─── Raw data ───
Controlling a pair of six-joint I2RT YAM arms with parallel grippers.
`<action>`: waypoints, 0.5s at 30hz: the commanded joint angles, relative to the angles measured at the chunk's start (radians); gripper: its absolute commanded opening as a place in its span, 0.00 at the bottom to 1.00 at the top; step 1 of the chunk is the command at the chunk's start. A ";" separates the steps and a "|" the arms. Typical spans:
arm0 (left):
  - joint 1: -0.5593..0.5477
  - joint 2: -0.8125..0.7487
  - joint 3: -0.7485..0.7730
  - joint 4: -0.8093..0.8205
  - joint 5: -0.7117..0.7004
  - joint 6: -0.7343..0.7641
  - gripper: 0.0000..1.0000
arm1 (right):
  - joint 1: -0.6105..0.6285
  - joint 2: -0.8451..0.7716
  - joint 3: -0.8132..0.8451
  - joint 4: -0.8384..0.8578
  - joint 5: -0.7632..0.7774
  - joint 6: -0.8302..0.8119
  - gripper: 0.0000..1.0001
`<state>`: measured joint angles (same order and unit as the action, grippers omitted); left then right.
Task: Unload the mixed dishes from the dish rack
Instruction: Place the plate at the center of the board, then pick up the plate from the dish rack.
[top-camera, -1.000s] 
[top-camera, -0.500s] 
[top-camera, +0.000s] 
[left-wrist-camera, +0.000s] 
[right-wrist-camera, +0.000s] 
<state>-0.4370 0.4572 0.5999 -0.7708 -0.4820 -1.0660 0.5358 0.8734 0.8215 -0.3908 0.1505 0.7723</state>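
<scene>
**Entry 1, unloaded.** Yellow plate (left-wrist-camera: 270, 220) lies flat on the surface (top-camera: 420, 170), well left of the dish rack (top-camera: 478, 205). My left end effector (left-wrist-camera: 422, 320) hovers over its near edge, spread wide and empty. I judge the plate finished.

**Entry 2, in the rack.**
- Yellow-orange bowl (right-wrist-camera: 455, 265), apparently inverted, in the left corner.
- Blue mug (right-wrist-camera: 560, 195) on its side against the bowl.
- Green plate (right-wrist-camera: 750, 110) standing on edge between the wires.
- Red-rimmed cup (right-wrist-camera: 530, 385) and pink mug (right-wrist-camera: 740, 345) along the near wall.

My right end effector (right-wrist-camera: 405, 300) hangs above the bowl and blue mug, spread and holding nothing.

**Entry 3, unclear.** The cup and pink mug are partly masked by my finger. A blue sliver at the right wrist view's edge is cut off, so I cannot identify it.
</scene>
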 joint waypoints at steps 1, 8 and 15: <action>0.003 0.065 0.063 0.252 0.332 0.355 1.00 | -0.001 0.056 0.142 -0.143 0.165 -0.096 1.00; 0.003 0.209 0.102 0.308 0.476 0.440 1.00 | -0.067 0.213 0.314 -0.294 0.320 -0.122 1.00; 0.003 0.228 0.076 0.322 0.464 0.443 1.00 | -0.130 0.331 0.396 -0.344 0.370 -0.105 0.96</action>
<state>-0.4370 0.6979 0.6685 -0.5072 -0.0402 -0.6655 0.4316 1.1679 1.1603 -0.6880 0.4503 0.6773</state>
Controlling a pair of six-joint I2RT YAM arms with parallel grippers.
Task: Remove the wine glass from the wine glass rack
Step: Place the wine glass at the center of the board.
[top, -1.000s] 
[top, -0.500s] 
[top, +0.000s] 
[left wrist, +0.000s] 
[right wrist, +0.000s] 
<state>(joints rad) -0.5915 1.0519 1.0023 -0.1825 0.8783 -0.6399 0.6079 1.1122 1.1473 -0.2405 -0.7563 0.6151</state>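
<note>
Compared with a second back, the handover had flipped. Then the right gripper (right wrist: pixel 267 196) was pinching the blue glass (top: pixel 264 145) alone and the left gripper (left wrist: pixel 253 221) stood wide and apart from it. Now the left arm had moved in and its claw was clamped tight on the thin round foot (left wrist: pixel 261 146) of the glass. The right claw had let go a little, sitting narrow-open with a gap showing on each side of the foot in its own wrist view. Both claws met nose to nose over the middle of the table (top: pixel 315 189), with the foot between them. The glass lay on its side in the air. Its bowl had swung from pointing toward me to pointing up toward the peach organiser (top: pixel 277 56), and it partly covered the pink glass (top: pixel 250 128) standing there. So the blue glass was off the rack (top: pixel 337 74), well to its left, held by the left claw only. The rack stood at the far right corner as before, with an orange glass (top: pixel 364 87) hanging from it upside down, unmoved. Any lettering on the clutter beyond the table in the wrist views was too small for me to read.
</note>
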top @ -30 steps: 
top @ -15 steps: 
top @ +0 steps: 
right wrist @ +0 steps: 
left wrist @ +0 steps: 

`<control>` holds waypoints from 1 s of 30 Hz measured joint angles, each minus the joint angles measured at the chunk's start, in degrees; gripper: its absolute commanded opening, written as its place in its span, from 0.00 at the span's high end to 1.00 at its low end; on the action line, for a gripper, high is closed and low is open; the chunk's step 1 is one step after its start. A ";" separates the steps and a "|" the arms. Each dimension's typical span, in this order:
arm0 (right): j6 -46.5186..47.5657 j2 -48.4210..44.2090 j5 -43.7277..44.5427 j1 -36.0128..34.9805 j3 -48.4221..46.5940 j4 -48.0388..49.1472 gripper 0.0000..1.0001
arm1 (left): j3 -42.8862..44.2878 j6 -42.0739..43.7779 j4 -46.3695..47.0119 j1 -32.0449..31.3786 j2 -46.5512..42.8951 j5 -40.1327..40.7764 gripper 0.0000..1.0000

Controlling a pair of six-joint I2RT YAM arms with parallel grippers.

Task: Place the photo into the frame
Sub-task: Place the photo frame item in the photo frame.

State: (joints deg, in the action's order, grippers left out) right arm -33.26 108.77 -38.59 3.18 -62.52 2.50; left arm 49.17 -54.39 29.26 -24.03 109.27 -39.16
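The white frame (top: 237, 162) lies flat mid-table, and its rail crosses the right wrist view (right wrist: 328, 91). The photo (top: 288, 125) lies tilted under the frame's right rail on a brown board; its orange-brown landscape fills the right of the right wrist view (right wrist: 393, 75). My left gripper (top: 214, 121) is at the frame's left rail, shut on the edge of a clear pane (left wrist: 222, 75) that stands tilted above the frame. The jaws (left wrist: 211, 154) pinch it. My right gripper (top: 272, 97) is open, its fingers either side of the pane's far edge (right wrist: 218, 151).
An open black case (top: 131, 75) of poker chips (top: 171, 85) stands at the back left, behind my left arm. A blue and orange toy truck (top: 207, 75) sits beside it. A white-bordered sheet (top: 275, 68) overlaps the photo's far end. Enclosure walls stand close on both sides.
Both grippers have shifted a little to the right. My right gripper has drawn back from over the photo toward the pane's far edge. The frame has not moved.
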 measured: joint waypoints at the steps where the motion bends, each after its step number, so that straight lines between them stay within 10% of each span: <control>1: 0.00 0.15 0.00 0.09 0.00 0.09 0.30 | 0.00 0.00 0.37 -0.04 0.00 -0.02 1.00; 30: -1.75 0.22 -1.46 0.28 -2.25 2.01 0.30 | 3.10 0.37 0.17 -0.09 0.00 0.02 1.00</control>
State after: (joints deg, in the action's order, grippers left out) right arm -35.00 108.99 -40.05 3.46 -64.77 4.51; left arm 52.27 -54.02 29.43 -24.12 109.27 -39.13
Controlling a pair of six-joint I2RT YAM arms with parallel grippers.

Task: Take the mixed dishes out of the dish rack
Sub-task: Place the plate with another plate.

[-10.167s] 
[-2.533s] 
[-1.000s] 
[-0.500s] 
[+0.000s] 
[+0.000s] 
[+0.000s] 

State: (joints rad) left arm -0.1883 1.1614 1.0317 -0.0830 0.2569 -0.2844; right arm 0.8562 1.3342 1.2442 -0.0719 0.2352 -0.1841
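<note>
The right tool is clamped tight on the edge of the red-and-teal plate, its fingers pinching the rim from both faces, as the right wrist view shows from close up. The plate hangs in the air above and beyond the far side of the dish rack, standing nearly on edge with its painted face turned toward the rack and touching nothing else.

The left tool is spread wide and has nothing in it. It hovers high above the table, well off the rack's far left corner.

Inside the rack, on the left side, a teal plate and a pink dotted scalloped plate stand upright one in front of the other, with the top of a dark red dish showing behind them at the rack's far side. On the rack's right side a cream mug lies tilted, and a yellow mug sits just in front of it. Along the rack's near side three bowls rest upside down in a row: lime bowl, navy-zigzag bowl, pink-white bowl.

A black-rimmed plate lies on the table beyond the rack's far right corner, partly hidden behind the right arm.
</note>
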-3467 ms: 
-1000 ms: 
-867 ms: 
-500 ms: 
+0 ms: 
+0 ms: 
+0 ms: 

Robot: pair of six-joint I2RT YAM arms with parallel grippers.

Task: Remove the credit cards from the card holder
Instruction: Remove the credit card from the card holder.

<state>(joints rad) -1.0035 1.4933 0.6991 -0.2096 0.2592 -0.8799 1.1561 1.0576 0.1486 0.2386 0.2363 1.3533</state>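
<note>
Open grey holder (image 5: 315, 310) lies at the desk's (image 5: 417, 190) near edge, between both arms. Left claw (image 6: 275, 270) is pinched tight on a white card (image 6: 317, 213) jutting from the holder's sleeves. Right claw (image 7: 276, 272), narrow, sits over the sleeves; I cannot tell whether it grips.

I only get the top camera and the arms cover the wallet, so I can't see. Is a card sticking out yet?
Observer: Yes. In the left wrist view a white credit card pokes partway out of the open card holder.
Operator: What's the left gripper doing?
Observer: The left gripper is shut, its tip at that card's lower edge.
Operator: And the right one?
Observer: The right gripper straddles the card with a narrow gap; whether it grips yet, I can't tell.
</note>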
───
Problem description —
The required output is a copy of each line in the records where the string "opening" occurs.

Worked solution —
`<action>`: waypoints, 0.5s at 30hz: the commanded joint angles, relative to the angles measured at the chunk's start (radians); gripper: its absolute commanded opening as a place in its span, 0.00 at the bottom to 1.00 at the top; step 1 of the chunk is the command at the chunk's start. A ";" separates the steps and a "|" the arms. Typical spans:
`<control>` holds waypoints from 1 s of 30 Hz measured joint angles, each minus the joint angles measured at the chunk's start, in degrees; gripper: its absolute commanded opening, written as its place in its span, from 0.00 at the span's high end to 1.00 at its low end; on the action line, for a gripper, high is closed and low is open; the chunk's step 1 is one step after its start. A ";" separates the steps and a "|" the arms. Each dimension's typical span, in this order:

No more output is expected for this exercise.